Hakkını teslim etmek gerekir ki Undead Labs, hem atmosferin tonunu dengelemiş hem de karakter gelişimi – etkileşimi konusunda kalibresinin üzerinde bir işe imza atmış. Fakat görünen o ki bütün bu detayların hakkını teslim ederken, hikâye anlatımı konusunda, nefes açacak yönelimlere yer vermeyi unutmuş! Bütün bu ‘hayatta kalma’ mücadelesi, türün meraklıların açlığını elbette ki giderecek türden fakat oyun, sizi sürekli diken üstünde tutacak çetrefilli bir senaryo ya da dinamik bir işleyiş yerine; bir süre sonra iyiden iyiye rutine indirgenen görevler silsilesine dönüşmeye başlıyor!

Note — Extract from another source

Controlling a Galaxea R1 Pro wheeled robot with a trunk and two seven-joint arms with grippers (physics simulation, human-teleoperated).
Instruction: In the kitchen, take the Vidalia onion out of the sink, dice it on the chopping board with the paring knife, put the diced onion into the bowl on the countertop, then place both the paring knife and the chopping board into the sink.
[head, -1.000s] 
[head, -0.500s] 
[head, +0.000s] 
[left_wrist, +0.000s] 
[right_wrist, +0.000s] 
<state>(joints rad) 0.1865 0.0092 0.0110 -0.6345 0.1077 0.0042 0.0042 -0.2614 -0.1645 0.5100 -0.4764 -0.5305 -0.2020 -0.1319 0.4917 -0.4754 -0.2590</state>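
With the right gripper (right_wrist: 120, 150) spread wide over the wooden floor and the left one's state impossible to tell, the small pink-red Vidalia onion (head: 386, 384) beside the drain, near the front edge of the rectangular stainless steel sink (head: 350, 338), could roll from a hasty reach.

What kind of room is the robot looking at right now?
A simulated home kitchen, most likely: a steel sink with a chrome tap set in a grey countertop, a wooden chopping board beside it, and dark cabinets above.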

Oyunda sizi gerçekten zorlayacak, enine boyuna taktik geliştirmenizi gerektiren herhangi bir görev bulunmuyor! Dolayısıyla bir süre sonra aldığınız görevler de birbirini tekrar etmeye başlıyor. Belaya bulaşan arkadaşlarınızı kurtarmak, müttefiklerinizin zombi temizliğine yardım etmek, aracınızla uzun mesafeler katetmek, ekibinize katacak yeni takım arkadaşlarının peşinden koşmak ya da etraftaki evleri temizlemek bir süre sonra kaçınılmaz olarak içinizi bayıyor. Bu gibi durumların tek dopingi, yapmayı reddettiğiniz ve önemsemediğiniz bazı görevlerin, önünde sonunda daha büyük çaplı belalara kapı açacak potansiyeli olması. Bu sebeple senaryoyu diri tutan görevleri yerine getirirken, küçümsediğiniz yan görevlere de vakit yaratma endişesi, sizleri diken üzerinde tutmayı bir süre daha sürdürüyor.
Kabul etmek gerekir ki SOD, kesinlikle oyun dünyası için ilham verici bir adım. RPG sistemindeki aksamalara, karakter etkileşimindeki belli başlı sıkıntılara, vasatlaşan ve yer yer yavanlaşan öyküsüne, oturmamışlık hissi yaratan klavye senkronizasyonuna rağmen; daha dolgun bütçeli açık dünya post apokaliptik senaryoların kapısını aralayabilecek potansiyele sahip. Tabi açık dünya kıyamet sonrası senaryoların yollarını gözleyen biz oyunseverler için de çölde vaha olduğu da bir başka gerçek. Türün meraklıları şans vermekte gecikmeyeceklerdir elbette! Lakin türe şans tanımak isteyenler bir kere daha düşünmeli!